-------- SUPPLIED ENTRIES

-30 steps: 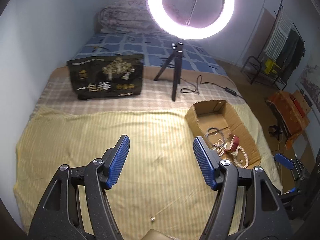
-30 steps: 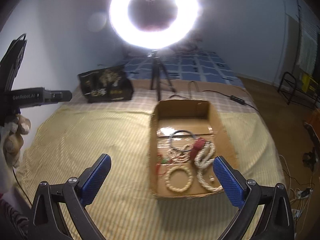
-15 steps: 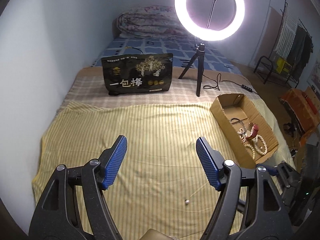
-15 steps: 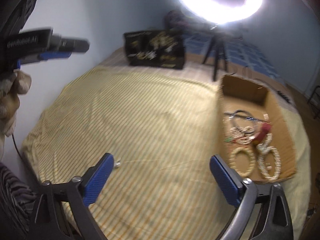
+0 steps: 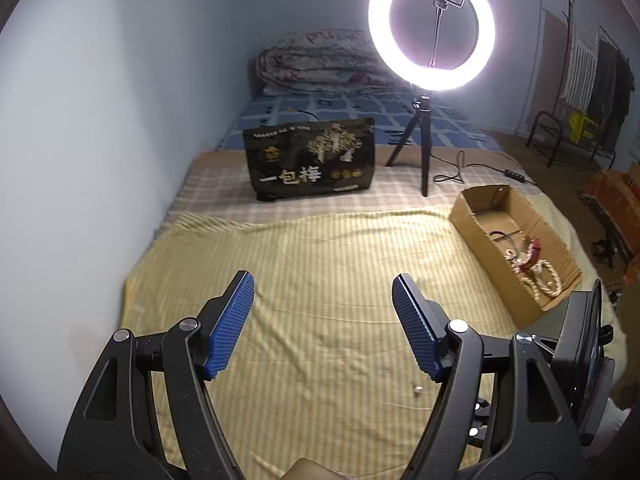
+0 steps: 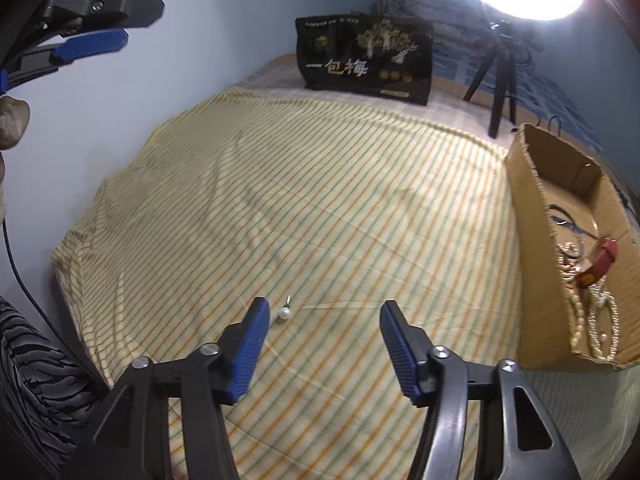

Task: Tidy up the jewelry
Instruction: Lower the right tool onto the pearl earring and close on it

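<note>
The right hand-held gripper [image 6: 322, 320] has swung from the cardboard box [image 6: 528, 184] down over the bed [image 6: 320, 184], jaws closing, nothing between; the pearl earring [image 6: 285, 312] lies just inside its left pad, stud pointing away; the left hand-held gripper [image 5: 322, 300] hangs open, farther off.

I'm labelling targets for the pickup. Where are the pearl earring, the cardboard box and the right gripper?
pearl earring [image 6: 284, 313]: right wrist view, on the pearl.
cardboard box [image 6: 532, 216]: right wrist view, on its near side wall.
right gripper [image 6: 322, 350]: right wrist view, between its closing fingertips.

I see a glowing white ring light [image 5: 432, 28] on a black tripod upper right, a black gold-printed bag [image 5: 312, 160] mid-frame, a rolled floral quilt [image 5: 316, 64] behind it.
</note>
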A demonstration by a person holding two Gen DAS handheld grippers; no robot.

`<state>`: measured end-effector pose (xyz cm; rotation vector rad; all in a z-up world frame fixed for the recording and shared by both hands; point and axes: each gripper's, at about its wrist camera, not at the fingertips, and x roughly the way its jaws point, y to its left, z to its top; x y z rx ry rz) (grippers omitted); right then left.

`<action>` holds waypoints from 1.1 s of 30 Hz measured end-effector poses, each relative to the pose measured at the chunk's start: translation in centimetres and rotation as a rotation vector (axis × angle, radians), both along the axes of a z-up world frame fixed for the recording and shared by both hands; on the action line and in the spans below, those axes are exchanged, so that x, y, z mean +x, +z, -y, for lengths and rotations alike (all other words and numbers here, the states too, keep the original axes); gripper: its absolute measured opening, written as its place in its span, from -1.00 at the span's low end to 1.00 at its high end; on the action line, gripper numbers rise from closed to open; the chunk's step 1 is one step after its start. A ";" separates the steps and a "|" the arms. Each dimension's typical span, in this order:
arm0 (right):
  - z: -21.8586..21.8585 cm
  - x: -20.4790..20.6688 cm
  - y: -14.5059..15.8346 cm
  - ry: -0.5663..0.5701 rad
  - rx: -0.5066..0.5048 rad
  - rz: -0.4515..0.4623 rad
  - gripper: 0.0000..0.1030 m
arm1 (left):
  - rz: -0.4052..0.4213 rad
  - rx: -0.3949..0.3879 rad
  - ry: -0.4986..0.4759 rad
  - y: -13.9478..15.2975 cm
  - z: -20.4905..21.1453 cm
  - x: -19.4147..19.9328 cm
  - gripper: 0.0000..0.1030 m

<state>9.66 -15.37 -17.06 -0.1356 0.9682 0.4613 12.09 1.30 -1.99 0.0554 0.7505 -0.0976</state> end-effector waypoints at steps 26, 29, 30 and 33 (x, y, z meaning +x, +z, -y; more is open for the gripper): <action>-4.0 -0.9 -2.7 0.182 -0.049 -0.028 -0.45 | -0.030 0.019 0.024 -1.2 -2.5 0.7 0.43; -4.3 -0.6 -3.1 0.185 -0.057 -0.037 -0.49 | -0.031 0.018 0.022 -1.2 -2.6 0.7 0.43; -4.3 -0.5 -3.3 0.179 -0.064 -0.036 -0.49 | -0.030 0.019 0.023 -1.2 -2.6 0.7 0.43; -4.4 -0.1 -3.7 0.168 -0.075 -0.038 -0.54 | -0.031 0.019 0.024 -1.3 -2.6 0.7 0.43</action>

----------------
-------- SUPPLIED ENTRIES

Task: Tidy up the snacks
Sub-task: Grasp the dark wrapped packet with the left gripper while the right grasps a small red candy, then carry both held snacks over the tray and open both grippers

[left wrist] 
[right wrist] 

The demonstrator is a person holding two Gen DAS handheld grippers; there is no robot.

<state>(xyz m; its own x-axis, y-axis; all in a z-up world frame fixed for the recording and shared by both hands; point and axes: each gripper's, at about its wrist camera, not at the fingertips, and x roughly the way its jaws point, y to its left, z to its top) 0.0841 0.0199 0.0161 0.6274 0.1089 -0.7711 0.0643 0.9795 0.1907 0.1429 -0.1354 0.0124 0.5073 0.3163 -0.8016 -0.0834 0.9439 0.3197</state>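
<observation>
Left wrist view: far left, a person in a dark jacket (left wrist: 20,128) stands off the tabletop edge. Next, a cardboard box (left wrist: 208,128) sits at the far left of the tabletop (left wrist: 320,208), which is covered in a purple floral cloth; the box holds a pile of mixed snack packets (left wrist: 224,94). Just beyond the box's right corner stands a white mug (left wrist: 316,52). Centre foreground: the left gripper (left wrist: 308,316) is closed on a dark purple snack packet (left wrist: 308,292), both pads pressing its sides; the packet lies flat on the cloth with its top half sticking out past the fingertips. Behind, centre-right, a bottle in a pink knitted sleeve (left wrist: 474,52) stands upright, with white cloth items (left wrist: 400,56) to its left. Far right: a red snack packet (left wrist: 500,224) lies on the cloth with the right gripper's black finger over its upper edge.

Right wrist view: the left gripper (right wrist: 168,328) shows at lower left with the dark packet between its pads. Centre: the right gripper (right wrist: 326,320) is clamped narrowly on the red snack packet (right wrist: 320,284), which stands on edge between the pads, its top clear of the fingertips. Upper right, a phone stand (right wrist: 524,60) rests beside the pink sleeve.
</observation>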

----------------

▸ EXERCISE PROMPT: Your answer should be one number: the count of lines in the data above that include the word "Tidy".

▸ SOLUTION TO THIS EXERCISE: 2